Installed in 2016, the MSCL-S has successfully delivered 184,000 high resolution measurements for input into natural hazard, paleoenvironment, and geological mapping research projects at the FBGC. The continuous high-resolution outputs from the MSCL-S have uncovered subtle stratigraphic changes in the geochemical and physical properties that might have gone undetected if visual inspection and discrete sampling were used alone. As part of a state-of-the-art petrophysics facility; the FBGC MSCL-S sensor array includes a GeoScan V Linescan camera, gamma density sensor, magnetic susceptibility sensor, P-wave velocity sensor and colour spectrometer, and now after a recent upgrade in 2019 an Olympus Vanta M XRF and ASD Labspec 4 VNIR and SWIR spectrometer.
Following their upgrade, the FBGC can now acquire elemental and mineralogical datasets along side those geophysical datasets. The fully automated core logging procedures are controlled through easy to use Geotek software packages, allowing sensors like the Olympus Vanta XRF to be integrated onto the MSCL platforms with ease to deliver accurate and repeatable elemental abundances alongside other MSCL sensors. Whilst each individual dataset is equally valuable, the main advantage of acquiring multiple parameters is the ability to corroborate lithological interpretations, provide a vertical profile to aid in the identification of local and larger scale sediment variations, and facilitate the correlation of lithological or physical property changes of the sediment between core locations.

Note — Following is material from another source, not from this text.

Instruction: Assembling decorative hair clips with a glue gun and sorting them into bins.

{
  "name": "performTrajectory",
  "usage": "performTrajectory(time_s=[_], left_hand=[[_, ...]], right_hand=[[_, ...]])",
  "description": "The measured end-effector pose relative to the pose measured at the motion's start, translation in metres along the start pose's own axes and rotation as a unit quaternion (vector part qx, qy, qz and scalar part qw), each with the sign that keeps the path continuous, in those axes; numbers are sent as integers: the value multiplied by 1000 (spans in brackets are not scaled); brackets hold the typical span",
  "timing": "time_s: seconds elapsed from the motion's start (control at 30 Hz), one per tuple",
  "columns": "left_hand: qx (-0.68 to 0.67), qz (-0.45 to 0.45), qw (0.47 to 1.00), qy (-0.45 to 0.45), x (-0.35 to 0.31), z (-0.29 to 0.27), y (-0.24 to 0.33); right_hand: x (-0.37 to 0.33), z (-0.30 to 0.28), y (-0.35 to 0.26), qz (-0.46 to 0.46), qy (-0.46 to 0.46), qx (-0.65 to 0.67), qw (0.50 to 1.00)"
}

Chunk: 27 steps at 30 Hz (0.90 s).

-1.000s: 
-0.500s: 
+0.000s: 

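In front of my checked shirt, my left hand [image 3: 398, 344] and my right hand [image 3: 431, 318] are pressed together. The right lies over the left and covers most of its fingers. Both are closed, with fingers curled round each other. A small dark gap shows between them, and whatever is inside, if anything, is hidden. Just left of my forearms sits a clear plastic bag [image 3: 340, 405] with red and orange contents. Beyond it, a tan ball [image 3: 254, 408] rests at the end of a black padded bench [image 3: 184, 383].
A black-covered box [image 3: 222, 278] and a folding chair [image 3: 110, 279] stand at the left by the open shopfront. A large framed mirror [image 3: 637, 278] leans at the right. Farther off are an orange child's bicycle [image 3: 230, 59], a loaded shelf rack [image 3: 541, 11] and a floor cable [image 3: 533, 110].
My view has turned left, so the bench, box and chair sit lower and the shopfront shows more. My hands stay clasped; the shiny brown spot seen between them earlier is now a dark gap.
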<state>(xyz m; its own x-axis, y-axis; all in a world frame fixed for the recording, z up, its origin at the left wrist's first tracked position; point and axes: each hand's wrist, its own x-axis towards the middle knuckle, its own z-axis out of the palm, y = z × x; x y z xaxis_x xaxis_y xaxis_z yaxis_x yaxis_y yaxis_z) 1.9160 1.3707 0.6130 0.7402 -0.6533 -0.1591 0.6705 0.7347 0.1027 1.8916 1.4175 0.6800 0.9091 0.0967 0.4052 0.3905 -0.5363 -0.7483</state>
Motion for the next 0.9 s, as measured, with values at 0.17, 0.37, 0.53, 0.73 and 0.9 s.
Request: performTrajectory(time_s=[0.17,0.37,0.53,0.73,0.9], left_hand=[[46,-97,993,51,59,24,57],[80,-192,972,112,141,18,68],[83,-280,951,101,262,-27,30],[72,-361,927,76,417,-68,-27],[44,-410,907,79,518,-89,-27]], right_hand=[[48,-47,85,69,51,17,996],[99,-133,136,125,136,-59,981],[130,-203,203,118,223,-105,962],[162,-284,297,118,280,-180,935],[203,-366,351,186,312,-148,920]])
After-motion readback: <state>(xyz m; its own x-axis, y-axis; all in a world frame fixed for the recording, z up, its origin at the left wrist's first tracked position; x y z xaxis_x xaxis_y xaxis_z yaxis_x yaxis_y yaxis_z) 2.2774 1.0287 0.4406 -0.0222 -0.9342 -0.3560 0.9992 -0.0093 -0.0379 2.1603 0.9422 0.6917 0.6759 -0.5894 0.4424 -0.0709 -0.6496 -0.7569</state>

The Florence Bascom Geoscience Center will be using the MSCL-S on a range of new projects, including the scanning and imaging of sediment cores for the “Natural Drought and Flood Histories from Lacustrine Archives Project.” This specifically aims to help predict and prepare for future changes. The center is hard at work researching pivotal scientific issues to better inform governments and industries, and we are very pleased that the MSCL-S will be playing a crucial part in such an important investigation.